Глаза ее сузились, но голос прозвучал спокойно:
— А вот это, мистер Конвей, абсолютно не ваше дело. Предлагаю вернуться к нашему разговору. — Наигранная вежливость ее испарилась, уступив место вполне искреннему изумлению. — Ты действительно хочешь пойти на содержание к миллионерше? Господи, зачем? Неужели тебе не хватает денег?
Так вот что она подумала! Неудивительно, что подавилась пирожным!
— Не совсем так, — улыбнулся он. — Я должен сделать репортаж. Использовать советы из книги «Как заарканить миллионера» и посмотреть, может ли с их помощью мужчина зацепить богатую женщину. Это для журнала, понимаешь? — Он улыбался все шире. — Для «Жизни мужчины». А ты что, подумала, я в самом деле решил податься в альфонсы?
И он, не выдержав, рассмеялся. Не тем мрачно-язвительным смехом, что слышала от него Эди до сих пор, — о нет! Искренне. От души. Так, словно ему действительно весело. Словно он счастлив.
Эди смутилась, и, заметив это, Лукас расхохотался еще заразительнее. Какая же она хорошенькая, когда краснеет! Черт побери, кто бы мог подумать, что Сладенькая Эди — совершенно нормальный человек? Что с ней может быть интересно и весело?
Странно, почему он раньше этого не замечал?
— Репортаж для журнала? — переспросила она.
— Ну да, для журнала.
— Ой, а я… я подумала… я не поняла…
Лукас тряхнул головой — мол, не о чем беспокоиться. Вдруг стало так легко, словно свалился с плеч давний тяжкий груз. Разве мог такое представить: провел два вечера в компании Эди Малхолланд — и чувствует себя почти человеком! Что бы это значило?
— Похоже, ты обо мне не самого лучшего мнения, — сказался, отсмеявшись. — Неужели больше чем на жиголо-любителя не тяну? Может быть, поэтому и миллионерши на меня не клюют?
Эди промолчала — на этот вопрос явно не требовалось ответа. Подумав, сказала осторожно, словно сомневалась в своем решении:
— Знаешь… я могла бы тебе помочь.
Никогда в жизни Лукас Конвей не просил и не принимал помощи. Всего, что хотел, он добивался сам — или делал вид, что не очень-то и хотелось. Но сейчас ему стало интересно.
— Это как?
— Видишь ли, я умею разыскивать людей. Свою мать я уже почти нашла. И, кроме того, хорошо изучила нравы и повадки миллионеров.
«Должно быть, на работе в „Дрейке“, — подумал Лукас и решил, что не станет интересоваться подробностями.

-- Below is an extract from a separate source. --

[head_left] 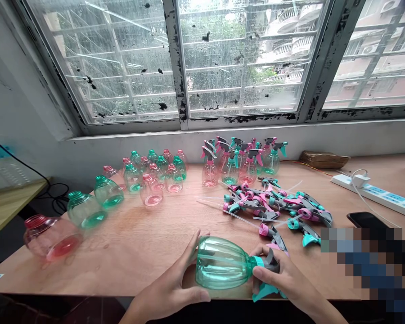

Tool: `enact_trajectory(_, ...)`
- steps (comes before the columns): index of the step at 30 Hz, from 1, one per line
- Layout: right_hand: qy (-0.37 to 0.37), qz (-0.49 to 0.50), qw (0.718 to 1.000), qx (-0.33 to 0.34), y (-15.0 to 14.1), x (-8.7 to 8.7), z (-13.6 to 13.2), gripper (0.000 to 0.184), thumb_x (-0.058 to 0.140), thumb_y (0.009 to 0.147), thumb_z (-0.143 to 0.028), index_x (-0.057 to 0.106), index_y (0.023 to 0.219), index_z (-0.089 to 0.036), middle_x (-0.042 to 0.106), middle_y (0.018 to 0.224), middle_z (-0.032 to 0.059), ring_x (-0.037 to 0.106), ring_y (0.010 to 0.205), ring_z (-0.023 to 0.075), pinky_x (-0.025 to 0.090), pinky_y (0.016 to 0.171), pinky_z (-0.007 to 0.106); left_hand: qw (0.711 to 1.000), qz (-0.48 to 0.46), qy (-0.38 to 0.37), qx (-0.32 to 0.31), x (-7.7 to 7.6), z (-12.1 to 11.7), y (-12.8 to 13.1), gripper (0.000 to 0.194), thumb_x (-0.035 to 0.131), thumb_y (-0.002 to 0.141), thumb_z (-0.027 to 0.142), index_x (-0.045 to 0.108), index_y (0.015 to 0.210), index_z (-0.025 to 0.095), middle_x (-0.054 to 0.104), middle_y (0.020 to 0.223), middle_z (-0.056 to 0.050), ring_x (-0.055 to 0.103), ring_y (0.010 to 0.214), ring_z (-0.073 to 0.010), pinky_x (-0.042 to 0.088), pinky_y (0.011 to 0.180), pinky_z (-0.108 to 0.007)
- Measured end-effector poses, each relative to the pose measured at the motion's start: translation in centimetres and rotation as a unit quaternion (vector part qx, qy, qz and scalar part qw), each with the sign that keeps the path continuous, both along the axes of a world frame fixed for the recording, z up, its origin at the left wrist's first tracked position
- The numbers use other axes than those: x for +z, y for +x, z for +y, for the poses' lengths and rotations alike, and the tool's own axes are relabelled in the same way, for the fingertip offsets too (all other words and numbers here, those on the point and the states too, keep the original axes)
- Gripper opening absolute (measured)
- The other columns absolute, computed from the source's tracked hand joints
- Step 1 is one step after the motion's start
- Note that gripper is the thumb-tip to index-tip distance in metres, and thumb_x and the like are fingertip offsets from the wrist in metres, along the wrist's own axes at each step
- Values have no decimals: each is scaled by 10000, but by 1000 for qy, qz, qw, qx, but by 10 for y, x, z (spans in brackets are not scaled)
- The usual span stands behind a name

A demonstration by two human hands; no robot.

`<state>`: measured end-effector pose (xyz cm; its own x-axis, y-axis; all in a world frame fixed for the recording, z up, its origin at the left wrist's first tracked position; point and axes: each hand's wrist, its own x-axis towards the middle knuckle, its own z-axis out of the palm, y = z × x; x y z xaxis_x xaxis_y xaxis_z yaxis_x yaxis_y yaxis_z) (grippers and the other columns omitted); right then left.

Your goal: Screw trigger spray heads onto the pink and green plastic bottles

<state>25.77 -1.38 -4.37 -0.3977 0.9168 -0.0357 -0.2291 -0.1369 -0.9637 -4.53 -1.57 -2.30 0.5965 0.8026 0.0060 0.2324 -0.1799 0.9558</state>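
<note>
A clear green spray bottle (pixel 222 265) lies sideways between my hands, just above the table's front edge. My left hand (pixel 172 279) is around its base, thumb below and fingers behind the upper side, with a gap at the palm. My right hand (pixel 283 274) is closed around the neck end, at the turquoise collar (pixel 258 262) of a grey spray head. The turquoise trigger (pixel 266 291) points down below my right fingers. Behind my right hand lies a pile of loose pink, turquoise and grey spray heads (pixel 263 202) with thin clear tubes.
Several pink and green bottles without heads, such as a green bottle (pixel 110 193), stand at left. Bottles with spray heads (pixel 209 173) stand by the wall. A power strip (pixel 381 195), black phone (pixel 367 219) and wooden block (pixel 324 159) are at right.
</note>
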Motion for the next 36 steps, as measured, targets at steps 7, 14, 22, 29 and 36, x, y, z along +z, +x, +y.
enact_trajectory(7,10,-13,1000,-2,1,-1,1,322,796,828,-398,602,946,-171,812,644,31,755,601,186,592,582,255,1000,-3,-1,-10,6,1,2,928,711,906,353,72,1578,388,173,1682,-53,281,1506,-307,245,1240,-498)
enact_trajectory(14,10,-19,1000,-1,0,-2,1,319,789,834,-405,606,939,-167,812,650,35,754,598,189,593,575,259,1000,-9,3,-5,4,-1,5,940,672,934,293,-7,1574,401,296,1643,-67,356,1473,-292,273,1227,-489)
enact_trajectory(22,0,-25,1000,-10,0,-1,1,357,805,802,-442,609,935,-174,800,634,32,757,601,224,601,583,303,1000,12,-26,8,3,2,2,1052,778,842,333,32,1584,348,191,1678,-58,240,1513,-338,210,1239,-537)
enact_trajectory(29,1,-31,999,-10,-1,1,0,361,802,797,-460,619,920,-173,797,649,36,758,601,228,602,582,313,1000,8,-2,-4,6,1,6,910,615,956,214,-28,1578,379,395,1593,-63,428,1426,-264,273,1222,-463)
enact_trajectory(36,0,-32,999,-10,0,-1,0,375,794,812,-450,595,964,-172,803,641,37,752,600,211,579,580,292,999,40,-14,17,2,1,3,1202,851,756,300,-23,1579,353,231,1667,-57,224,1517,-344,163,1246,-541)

— Вот как? — только и спросил он. Эди кивнула:
— Да. Хочешь заарканить миллионершу? Я тебе помогу.
11
В это воскресное утро Дорси проснулась совершенно счастливой. Она уже и не помнит, когда ей было так хорошо!
Нежный шелк простынь приятно холодил обнаженную кожу. Щека утопала в мягкой подушке. В ушах, в лад счастливому биению сердца, приглушенно звучали торжествующие аккорды фортепианного концерта Баха. Глубоко вздохнув, Дорси ощутила чудный горьковатый аромат кофе. Он прогнал остатки сна: Дорси распахнула глаза и увидела, что в спальню входит Адам, в одних сапфирово-синих пижамных штанах, а в руках у него — поднос, обещающий обильный и вкусный завтрак.
Прошлой ночью Дорси потратила немало энергии и, бросив взгляд на поднос, сразу почувствовала голод! Сонными глазами разглядывала она блюдо со свежими булочками, карафу с черным кофе, две простые белые чашки и абрикосового оттенка розу в узкой серебряной вазе. Вот это да! Каким романтиком оказался Адам Дариен!